This is a great approach. One mistake is in computing the Jacobian: the original variables $\alpha$ and $\beta$ must be written entirely in terms of the new variables $\tau$ and $\phi$ rather than depending on each other. You should find that $\alpha=\frac12(\phi+\tau)$ and $\beta=\frac12(\phi-\tau)$.

The other mistake lies in the endpoints of integration. In any double integral, the outer endpoints denote all possible values of the outer variable ($\phi$ in this case); the inner endpoints denote, for any fixed value of the outer variable ($\phi$), all possible corresponding values of the inner variable ($\tau$ in this case).

In the original integral, the outer variable $\beta$ can take any value between $-\frac T2$ and $\frac T2$; and then the inner variable $\alpha$ can also take any value between $-\frac T2$ and $\frac T2$, independently of the value of the outer variable $\beta$. This independence (which manifests in the fact that $\beta$ does not appear in the expressions for the inner endpoints) reflects the fact that the region of integration is a rectangle with sides parallel to the axes. But that shape, and hence that independence, will not survive most changes of variables.

In the new integral, you're right that $\phi$ can take any value between $-T$ and $T$. But the corresponding values of $\tau$ depend upon the value of $\phi$. (For example, if $\phi=T$, what could $\tau$ possibly be?) That dependance must be reflected in the endpoints of the inner integral.
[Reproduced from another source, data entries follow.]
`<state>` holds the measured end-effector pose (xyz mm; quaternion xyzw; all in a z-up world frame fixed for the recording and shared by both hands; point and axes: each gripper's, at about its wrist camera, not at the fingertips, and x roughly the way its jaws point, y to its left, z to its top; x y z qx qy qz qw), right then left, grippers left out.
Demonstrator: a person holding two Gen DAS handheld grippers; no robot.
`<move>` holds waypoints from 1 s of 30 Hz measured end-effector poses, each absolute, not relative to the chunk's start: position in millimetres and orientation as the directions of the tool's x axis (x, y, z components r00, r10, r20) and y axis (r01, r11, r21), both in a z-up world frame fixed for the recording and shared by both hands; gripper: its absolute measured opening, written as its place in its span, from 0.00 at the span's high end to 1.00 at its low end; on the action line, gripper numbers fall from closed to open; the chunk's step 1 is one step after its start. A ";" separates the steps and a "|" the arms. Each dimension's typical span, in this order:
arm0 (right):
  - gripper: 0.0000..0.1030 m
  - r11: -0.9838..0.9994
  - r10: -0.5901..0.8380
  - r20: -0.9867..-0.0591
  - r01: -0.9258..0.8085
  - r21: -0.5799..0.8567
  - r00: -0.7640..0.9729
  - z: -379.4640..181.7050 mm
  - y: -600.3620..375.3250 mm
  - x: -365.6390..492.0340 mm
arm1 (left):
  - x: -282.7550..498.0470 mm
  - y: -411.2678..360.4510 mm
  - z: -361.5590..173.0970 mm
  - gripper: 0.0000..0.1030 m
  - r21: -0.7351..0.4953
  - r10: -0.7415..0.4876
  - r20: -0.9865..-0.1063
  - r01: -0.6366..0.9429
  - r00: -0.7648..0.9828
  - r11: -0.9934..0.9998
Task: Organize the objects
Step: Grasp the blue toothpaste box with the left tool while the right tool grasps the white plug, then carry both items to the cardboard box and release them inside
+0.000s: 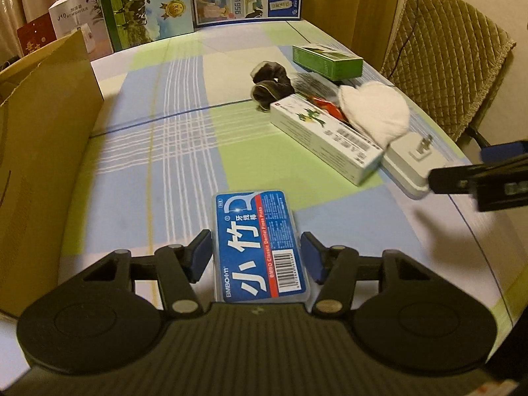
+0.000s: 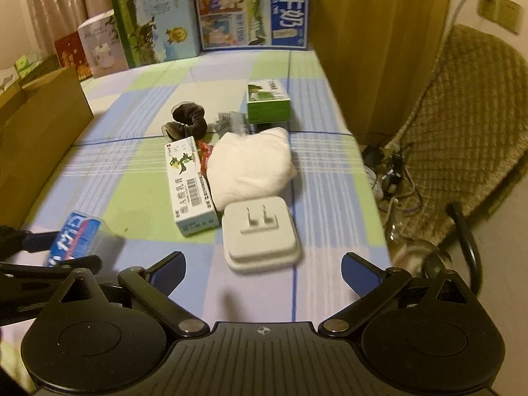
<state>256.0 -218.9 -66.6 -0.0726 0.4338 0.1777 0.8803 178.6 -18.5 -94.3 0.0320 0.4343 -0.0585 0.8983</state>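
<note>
Sitting btwn left gripper (image 1: 255, 257) pads, floss box (image 1: 260, 247)

A blue dental-floss box (image 1: 260, 244) is seen lying flat, label up. Farther off, a long white carton (image 2: 191, 186), a white folded cloth (image 2: 252, 166), a white plug adapter (image 2: 260, 236), a dark scrunchie (image 2: 188, 122) and a green box (image 2: 268, 105) are clustered together.
</note>
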 end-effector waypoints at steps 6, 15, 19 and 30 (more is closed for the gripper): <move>0.20 0.909 0.252 -0.807 -0.418 0.007 0.534 -90.3 -206.1 282.4 | 185.0 -11.7 -101.5 0.48 -0.014 -0.089 -0.787 0.127 0.610 0.992; 0.40 0.902 0.217 -0.813 -0.430 -0.045 0.541 -100.6 -196.7 287.5 | 189.1 -9.4 -110.1 0.48 -0.015 -0.096 -0.790 0.137 0.606 0.991; 0.41 0.911 0.212 -0.818 -0.411 -0.032 0.535 -98.4 -197.4 279.2 | 186.7 -7.9 -107.8 0.49 -0.018 -0.097 -0.790 0.136 0.605 0.991; 0.41 0.905 0.282 -0.778 -0.426 0.020 0.562 -41.4 -180.7 227.9 | 163.8 1.7 -60.8 0.49 -0.005 -0.101 -0.752 0.148 0.651 0.989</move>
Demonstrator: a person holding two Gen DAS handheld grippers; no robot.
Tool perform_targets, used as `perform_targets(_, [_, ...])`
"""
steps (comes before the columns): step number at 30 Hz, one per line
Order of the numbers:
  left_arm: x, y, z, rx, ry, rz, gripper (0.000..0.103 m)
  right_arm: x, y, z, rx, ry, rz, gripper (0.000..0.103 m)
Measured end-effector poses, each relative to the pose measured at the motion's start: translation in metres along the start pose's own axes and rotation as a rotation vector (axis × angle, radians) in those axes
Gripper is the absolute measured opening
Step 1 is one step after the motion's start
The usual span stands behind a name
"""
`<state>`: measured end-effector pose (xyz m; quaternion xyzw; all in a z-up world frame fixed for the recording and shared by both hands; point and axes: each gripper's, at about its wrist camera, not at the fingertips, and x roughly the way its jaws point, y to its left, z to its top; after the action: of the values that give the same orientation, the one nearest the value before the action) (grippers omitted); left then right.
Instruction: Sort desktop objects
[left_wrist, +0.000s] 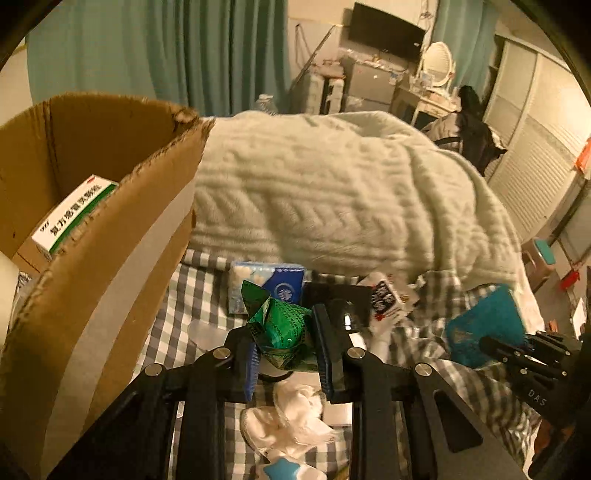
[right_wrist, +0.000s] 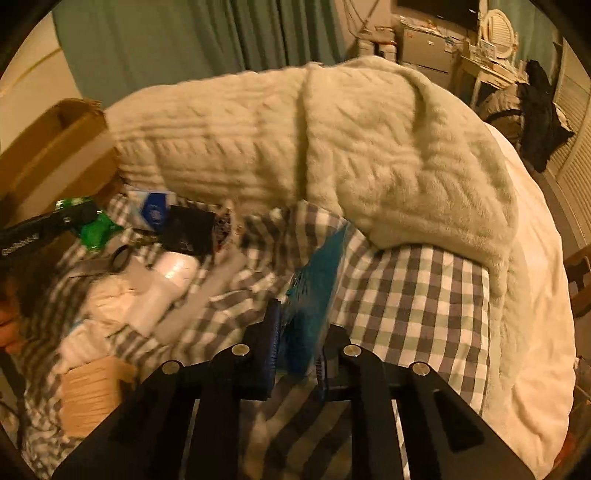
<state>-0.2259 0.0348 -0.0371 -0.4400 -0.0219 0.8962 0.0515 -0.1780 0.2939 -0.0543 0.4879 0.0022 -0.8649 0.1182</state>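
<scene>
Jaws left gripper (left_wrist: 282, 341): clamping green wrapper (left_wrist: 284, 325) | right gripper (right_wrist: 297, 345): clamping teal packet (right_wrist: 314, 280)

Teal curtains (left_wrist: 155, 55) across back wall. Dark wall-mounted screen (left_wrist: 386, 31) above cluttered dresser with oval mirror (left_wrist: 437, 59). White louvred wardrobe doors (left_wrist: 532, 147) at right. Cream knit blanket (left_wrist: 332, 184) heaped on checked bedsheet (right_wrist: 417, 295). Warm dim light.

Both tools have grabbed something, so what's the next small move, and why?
Probably swing the left tool over the cardboard box and let go: it is clamped on the green wrapper, and the open box, already holding a medicine box, stands just beside it.
</scene>
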Motion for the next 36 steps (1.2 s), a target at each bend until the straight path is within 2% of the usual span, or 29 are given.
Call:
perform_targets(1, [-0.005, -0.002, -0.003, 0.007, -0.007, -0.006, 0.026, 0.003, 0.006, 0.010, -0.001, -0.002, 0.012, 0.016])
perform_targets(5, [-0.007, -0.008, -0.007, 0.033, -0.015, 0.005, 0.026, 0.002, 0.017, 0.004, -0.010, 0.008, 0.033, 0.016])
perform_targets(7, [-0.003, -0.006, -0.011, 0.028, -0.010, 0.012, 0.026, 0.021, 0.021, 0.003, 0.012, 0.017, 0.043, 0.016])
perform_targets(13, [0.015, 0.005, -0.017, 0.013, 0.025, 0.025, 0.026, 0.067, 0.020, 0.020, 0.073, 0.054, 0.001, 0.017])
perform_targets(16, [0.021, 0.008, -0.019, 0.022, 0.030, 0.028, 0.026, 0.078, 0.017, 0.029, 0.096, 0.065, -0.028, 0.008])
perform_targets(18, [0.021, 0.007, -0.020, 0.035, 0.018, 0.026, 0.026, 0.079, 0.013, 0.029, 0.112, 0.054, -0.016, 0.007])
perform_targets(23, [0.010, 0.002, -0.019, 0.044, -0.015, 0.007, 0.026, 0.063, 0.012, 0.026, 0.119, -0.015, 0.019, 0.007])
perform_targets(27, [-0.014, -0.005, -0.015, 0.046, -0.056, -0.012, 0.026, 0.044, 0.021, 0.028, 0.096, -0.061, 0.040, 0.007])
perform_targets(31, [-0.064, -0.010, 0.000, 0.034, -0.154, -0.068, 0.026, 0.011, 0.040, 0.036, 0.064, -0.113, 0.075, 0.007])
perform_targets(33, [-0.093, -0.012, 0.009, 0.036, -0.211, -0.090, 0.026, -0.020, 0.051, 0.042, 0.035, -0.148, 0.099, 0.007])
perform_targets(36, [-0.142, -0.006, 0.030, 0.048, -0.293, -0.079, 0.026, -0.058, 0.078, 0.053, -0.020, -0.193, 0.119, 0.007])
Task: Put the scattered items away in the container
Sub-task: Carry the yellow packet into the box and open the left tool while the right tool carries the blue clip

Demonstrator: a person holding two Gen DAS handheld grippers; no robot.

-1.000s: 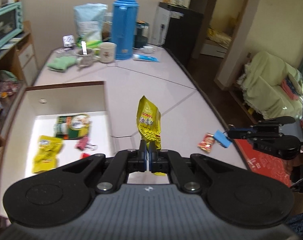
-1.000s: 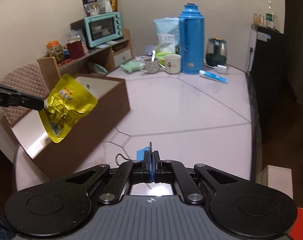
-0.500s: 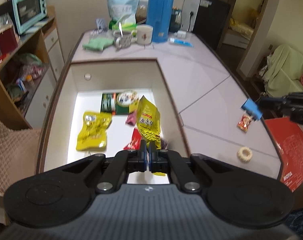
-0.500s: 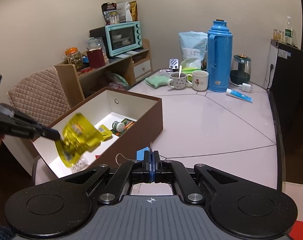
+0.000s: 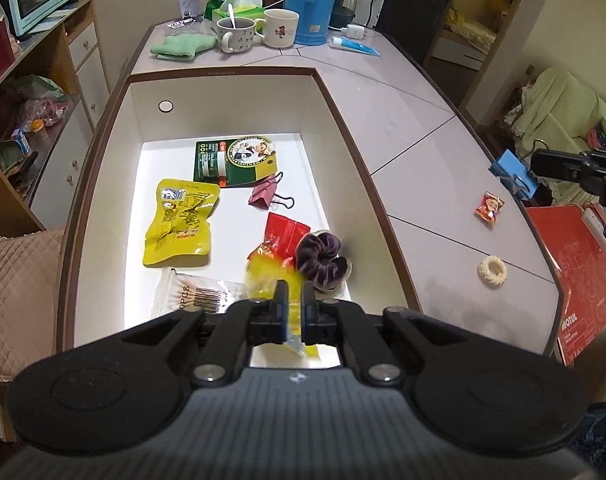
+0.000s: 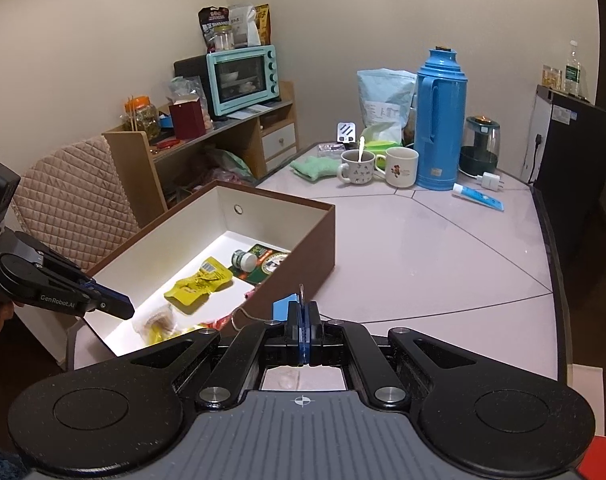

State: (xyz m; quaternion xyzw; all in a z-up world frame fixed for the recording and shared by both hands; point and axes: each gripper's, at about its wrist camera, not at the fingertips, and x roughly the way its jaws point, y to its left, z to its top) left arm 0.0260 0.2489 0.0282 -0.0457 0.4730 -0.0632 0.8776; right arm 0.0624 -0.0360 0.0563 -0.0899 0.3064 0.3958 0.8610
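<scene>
- Holding a crinkly yellow snack packet [image 5: 271, 280] over the box, the left gripper [image 5: 294, 305] has its jaws opening just a little, with the packet's edge between them and not clearly let go.
- A second ago that packet hung over the bare worktop; now it is low inside the brown cardboard box with white walls [image 5: 223, 98], so it looks about ready to drop in.
- Clamped on a small blue binder clip [image 6: 287, 307], the right gripper [image 6: 304, 330] has its jaws shut tight, and it has come nearer to the box than it was a second ago.
- Inside the box lie a flat yellow food pouch [image 5: 179, 222], a green card with small round tins [image 5: 235, 160], a pink binder clip [image 5: 267, 195], a red wrapper [image 5: 283, 232], a dark purple hair scrunchie [image 5: 319, 256] and a bag of cotton buds [image 5: 191, 294].
- Still outside on the pale pink worktop [image 5: 415, 128] are a small red sweet [image 5: 489, 206] and a cream hair ring [image 5: 492, 272], so I think the tidying is mostly done but not finished.
- Farther back stand two mugs, a tall blue flask [image 6: 439, 120], a green cloth and a tube.
- A shelf by the wall carries a mint green little oven [image 6: 243, 78], and a padded chair sits beside the box.
</scene>
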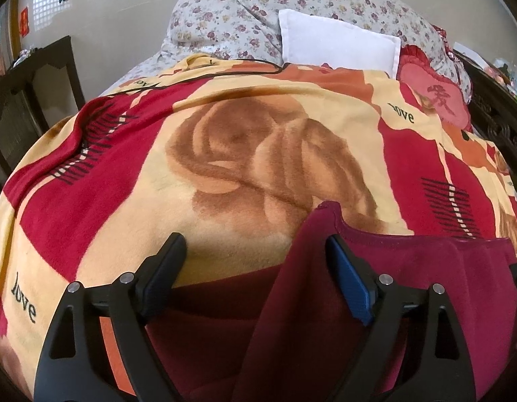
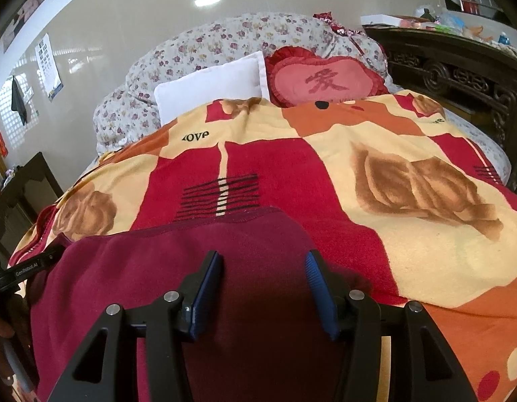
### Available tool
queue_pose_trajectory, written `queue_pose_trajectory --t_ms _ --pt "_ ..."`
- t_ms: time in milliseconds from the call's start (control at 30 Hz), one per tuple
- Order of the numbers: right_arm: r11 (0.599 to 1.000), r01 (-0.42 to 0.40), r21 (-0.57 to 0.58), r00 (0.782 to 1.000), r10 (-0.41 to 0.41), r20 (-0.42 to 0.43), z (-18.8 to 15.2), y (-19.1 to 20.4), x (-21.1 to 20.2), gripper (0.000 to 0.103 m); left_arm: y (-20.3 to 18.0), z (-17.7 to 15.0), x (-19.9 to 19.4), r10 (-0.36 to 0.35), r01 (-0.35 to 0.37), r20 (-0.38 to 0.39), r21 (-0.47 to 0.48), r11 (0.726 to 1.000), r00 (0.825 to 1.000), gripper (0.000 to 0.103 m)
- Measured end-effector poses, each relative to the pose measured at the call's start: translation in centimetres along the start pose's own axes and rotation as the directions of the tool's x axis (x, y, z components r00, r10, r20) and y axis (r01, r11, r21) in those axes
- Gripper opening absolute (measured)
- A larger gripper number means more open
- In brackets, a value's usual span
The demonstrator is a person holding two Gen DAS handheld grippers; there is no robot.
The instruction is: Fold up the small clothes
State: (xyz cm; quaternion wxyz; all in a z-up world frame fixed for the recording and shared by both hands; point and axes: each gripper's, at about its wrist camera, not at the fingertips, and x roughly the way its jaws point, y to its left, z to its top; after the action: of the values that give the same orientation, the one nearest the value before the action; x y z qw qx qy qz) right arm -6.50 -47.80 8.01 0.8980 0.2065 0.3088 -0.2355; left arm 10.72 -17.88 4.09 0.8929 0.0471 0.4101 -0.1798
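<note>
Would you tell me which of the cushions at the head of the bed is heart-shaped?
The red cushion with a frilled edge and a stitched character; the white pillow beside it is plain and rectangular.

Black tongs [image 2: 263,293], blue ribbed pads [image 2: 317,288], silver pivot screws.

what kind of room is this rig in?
Most likely a home bedroom. The work surface is a bed covered by a red, cream and orange fleece blanket printed with roses, with a white rectangular pillow and a floral quilt bundle at its head, and a dark carved wooden bed frame alongside.
</note>
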Motion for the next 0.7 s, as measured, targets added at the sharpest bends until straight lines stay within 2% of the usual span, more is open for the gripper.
queue_pose_trajectory --t_ms 133,267,333,433,567,700 --pt "1.0 0.002 -0.006 1.0 -0.002 -0.004 0.1 0.1 0.0 0.052 -0.1 -0.1 -0.8 -0.001 0.001 0.01 0.008 1.0 1.0 0.086" --pt "0.996 0.06 -0.061 0.998 -0.061 -0.009 0.4 1.5 -1.8 0.053 -0.4 -0.8 -3.3 0.008 -0.01 0.033 0.047 0.999 0.999 0.086" --pt "0.996 0.043 -0.079 0.999 -0.044 -0.005 0.1 2.6 -3.5 0.061 -0.6 -1.5 -5.0 0.019 -0.023 0.051 0.08 0.997 0.999 0.086" --pt "0.995 -0.017 -0.101 1.0 0.018 0.004 -0.8 4.0 -5.9 0.063 -0.4 -2.6 -7.2 -0.001 -0.005 0.065 0.082 0.997 0.998 0.086" --pt "0.989 -0.036 -0.141 0.999 0.034 -0.017 -2.1 5.6 -7.8 0.064 -0.2 -4.1 -9.8 -0.031 0.027 0.064 0.06 0.998 0.997 0.086" --pt "0.993 -0.028 -0.112 0.998 0.022 -0.053 -3.4 5.6 -8.4 0.064 -0.2 -5.9 -11.6 -0.043 0.04 0.053 0.049 0.998 0.998 0.086"
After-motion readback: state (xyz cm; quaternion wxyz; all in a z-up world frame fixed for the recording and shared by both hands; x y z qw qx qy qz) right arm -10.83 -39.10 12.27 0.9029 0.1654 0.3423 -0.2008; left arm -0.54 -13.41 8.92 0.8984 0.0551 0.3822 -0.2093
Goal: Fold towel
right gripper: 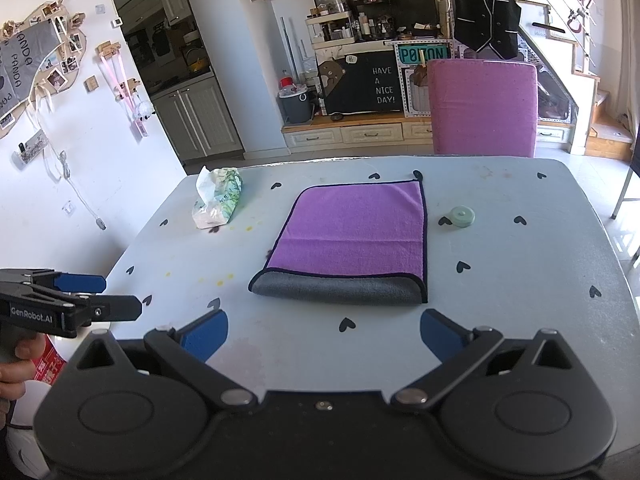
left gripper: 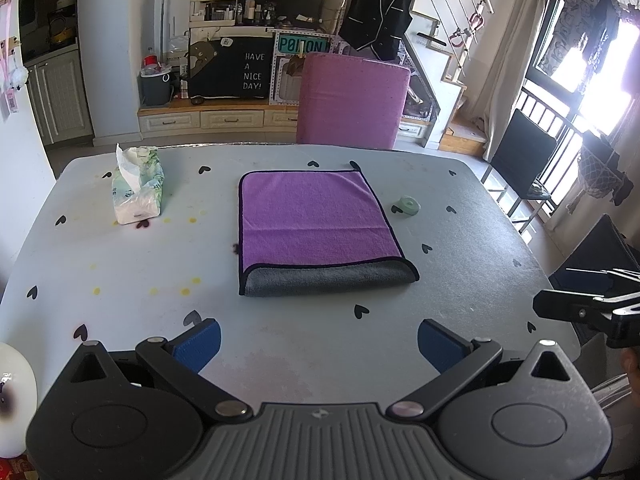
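Both hand-held grippers (left gripper: 319,344) (right gripper: 324,336) gape short of towel (left gripper: 320,232) (right gripper: 348,240)

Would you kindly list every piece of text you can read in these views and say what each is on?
"HAVE A NICE DAY!": black board under the shelves.
"POTION", partly hidden: teal sign.
"GenRobot.AI": side of the left gripper.
"PANDA", partly cut off: grey wall hanging.
Red label by the hand: unreadable.

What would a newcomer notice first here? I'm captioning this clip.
The purple towel lies mid-table, already folded once, its grey underside showing along the near edge. A tissue pack sits to its left, and both open grippers, left and right, hover short of it.
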A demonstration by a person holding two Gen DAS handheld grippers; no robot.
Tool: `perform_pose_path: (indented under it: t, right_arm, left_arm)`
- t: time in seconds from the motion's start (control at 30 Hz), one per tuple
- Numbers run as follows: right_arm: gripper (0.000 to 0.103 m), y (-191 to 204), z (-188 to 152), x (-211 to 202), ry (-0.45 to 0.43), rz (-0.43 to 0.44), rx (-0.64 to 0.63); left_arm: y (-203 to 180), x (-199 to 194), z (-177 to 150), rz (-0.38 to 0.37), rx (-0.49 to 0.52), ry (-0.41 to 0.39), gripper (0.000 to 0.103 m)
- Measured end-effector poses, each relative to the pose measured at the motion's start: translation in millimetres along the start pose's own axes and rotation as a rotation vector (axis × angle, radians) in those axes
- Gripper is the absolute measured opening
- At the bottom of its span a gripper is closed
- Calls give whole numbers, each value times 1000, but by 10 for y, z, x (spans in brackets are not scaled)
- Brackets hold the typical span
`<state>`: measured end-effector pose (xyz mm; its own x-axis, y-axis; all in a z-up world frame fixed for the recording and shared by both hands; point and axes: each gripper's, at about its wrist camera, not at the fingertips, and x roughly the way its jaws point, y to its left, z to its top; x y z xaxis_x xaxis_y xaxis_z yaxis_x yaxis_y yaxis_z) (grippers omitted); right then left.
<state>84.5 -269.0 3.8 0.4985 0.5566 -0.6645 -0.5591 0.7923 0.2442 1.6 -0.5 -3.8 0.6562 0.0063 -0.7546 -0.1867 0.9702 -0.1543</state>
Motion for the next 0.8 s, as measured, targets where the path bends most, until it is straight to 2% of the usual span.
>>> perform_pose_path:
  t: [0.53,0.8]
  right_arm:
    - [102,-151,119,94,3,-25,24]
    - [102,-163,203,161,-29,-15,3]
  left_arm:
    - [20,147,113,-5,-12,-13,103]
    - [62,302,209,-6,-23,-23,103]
The new integral can be either $\displaystyle\frac12\int_{-T}^{T}\int_{|\phi|-T}^{T-|\phi|}g(\tau) \,d\tau \,d\phi$ or, if you make the other choice about which is the inner and outer variable, $\displaystyle\frac12\int_{-T}^{T}\int_{|\tau|-T}^{T-|\tau|}g(\tau) \,d\phi \,d\tau$. I encourage you to use this latter form to complete the calculation into the answer you expect.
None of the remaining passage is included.